## AIM OF THE TASK:
Only lines holding the word "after" are wanted. Copy them from the listing below.

## DATASET EXCERPT:
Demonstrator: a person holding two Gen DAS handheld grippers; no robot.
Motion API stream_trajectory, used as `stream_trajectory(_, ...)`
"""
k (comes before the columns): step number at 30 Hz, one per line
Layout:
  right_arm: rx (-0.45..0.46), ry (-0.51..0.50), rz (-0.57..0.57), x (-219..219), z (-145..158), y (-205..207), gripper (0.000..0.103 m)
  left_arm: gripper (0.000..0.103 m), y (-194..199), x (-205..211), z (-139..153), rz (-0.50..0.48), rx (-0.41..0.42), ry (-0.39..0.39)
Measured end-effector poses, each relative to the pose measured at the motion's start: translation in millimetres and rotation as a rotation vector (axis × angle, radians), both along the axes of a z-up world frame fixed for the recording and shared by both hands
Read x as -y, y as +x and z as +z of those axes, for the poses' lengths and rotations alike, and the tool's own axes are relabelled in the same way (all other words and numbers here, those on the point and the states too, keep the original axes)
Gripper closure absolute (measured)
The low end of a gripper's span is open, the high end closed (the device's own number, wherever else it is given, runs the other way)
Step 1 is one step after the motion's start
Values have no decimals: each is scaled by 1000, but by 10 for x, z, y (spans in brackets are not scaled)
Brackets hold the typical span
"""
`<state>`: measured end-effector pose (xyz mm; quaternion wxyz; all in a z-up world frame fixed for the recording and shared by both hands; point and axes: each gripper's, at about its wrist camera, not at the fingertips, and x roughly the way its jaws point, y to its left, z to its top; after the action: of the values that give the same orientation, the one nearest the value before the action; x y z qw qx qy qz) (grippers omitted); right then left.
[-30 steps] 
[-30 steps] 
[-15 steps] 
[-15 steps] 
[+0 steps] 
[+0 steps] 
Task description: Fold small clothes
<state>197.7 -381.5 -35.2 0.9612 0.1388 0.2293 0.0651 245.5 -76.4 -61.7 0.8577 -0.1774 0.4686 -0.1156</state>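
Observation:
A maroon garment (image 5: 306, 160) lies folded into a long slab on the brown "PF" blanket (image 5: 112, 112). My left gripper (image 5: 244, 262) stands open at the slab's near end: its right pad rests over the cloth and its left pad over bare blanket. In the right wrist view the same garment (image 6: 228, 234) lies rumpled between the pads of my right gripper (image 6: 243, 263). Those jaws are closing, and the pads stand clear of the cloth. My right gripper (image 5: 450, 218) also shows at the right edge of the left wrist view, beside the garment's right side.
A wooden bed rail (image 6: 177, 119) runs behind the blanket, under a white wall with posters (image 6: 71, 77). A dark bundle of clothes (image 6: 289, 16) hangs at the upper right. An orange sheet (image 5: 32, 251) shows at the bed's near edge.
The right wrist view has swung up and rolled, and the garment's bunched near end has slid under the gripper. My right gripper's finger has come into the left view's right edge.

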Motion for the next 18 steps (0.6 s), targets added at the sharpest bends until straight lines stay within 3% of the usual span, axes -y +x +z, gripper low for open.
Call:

## REPLY:
Step 1 is one step after the motion's start
`<state>`: measured end-effector pose (xyz mm; quaternion wxyz; all in a z-up world frame fixed for the recording and shared by both hands; point and axes: each gripper's, at about its wrist camera, not at the fingertips, and x roughly the way its jaws point, y to its left, z to its top; after the action: of the values that give the same orientation, the one nearest the value before the action; x y z qw qx qy qz) (grippers omitted); right then left.

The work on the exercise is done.